Could you please find each line in the records that contains the word "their" and copy it?

Start of Data section

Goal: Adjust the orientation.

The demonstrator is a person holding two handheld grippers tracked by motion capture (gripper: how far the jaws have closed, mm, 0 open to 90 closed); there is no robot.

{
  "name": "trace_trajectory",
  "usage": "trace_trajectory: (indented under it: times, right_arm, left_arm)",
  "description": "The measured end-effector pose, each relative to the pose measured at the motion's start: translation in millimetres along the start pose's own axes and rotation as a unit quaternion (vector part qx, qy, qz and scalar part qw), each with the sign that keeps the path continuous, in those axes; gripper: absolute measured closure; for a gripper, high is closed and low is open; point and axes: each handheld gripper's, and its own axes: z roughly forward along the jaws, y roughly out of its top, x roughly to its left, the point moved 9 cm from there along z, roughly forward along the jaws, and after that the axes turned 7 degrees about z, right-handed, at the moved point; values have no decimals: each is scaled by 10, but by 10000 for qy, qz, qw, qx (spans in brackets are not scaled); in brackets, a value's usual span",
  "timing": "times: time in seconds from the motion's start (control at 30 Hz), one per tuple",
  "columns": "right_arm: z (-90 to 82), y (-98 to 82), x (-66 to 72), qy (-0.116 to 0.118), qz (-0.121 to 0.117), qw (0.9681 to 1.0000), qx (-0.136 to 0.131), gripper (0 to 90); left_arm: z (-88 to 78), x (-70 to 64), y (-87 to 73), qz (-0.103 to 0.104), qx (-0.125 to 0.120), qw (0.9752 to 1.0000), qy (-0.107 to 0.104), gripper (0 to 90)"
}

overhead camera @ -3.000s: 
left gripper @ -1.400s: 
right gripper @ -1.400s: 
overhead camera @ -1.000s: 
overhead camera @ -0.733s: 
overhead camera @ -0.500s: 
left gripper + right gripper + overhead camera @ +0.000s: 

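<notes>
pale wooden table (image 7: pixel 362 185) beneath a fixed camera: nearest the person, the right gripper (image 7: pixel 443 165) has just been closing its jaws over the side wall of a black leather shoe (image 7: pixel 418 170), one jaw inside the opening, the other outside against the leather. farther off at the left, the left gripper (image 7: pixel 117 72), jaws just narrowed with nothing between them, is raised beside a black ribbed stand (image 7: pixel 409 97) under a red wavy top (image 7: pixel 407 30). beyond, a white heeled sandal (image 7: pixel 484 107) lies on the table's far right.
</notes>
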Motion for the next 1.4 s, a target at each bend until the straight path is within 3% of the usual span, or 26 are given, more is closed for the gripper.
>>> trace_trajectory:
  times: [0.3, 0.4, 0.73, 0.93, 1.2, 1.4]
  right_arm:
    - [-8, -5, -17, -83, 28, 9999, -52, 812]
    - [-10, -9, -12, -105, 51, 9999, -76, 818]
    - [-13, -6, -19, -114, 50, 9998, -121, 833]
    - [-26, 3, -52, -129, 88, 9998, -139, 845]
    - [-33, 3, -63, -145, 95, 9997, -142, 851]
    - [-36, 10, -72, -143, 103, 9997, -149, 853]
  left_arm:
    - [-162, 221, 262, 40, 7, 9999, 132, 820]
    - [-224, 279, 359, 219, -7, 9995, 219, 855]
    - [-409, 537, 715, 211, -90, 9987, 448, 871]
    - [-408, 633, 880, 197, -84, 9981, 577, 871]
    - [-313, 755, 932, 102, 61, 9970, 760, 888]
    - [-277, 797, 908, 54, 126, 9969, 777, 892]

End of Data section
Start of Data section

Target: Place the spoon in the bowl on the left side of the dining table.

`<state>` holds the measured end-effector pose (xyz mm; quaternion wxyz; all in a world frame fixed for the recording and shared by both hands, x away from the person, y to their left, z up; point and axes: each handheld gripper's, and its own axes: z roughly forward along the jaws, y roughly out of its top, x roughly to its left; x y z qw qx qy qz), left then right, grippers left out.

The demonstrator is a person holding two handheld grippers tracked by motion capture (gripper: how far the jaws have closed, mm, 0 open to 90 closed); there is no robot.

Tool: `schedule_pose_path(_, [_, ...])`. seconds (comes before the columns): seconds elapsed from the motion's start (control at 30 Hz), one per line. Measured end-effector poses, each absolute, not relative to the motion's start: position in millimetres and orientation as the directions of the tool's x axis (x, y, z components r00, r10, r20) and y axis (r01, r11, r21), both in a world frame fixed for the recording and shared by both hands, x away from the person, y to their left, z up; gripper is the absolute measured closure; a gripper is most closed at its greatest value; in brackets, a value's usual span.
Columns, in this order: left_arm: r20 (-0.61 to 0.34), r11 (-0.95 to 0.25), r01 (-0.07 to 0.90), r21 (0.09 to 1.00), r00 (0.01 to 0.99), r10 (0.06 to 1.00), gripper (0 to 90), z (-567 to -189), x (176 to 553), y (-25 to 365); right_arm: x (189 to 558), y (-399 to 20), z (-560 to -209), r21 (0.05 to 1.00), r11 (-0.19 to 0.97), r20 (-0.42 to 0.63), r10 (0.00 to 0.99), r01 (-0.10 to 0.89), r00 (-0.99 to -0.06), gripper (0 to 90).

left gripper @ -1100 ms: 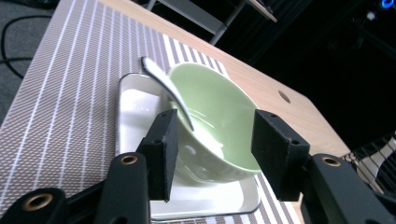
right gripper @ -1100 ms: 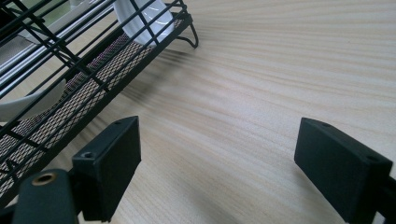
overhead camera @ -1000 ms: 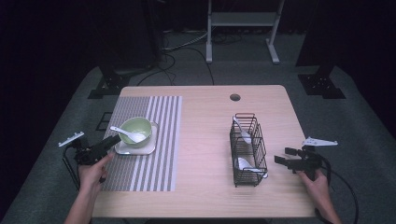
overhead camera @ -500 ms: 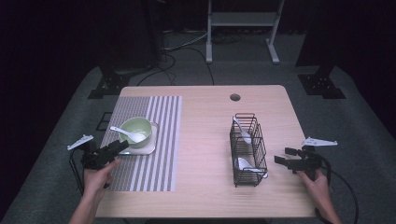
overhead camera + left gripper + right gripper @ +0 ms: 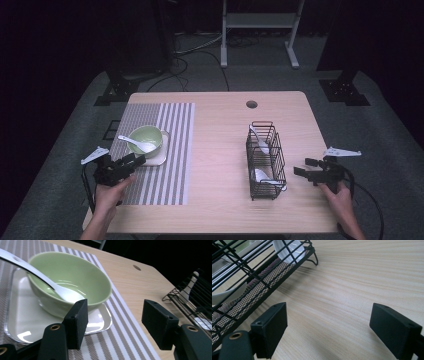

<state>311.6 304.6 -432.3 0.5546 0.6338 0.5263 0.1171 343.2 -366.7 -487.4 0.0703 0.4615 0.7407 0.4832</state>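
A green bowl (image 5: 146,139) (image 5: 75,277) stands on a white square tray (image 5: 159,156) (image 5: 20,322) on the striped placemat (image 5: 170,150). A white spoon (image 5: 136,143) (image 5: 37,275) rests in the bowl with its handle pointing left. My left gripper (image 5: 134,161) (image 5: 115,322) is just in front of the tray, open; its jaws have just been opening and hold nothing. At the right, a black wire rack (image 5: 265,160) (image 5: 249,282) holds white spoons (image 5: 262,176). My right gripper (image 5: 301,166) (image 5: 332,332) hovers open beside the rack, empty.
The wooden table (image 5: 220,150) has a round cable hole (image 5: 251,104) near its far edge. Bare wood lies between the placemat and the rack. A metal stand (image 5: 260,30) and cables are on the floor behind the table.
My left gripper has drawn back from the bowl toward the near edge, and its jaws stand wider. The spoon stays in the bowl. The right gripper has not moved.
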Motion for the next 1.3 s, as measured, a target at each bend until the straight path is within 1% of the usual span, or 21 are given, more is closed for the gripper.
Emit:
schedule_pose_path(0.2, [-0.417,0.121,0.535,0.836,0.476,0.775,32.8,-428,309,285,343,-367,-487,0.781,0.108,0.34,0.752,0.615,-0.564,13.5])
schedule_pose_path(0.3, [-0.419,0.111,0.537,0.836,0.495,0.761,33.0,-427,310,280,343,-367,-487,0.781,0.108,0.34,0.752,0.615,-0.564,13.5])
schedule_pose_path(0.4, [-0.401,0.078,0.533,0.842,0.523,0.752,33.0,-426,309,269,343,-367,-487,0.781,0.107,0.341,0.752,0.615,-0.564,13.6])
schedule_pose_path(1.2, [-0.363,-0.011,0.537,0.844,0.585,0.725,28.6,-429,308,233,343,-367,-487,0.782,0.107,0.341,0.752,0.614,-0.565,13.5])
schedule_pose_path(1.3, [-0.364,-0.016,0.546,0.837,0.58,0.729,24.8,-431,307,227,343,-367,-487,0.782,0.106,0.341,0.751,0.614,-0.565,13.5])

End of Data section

Task response:
`<state>` holds the measured end-effector pose (xyz mm; quaternion wxyz; all in a world frame fixed for the recording and shared by both hands, x away from the person, y to their left, z up; point and axes: each handheld gripper's, and its own axes: z roughly forward along the jaws, y roughly out of its top, x roughly to its left; x y z qw qx qy qz), left then right, grippers left out.
Tool: `schedule_pose_path(_, [_, ...])`. seconds (comes before the columns): seconds elapsed from the motion's start (control at 30 Hz), one per line. Measured end-effector poses, each absolute, not relative to the motion's start: position in millimetres and orientation as the directions of the tool's x axis (x, y, z components r00, r10, r20) and y axis (r01, r11, r21), both in a world frame fixed for the recording and shared by both hands, x away from the person, y to their left, z up; gripper is the absolute measured closure; a gripper is most closed at its greatest value; in brackets, a value's usual span.

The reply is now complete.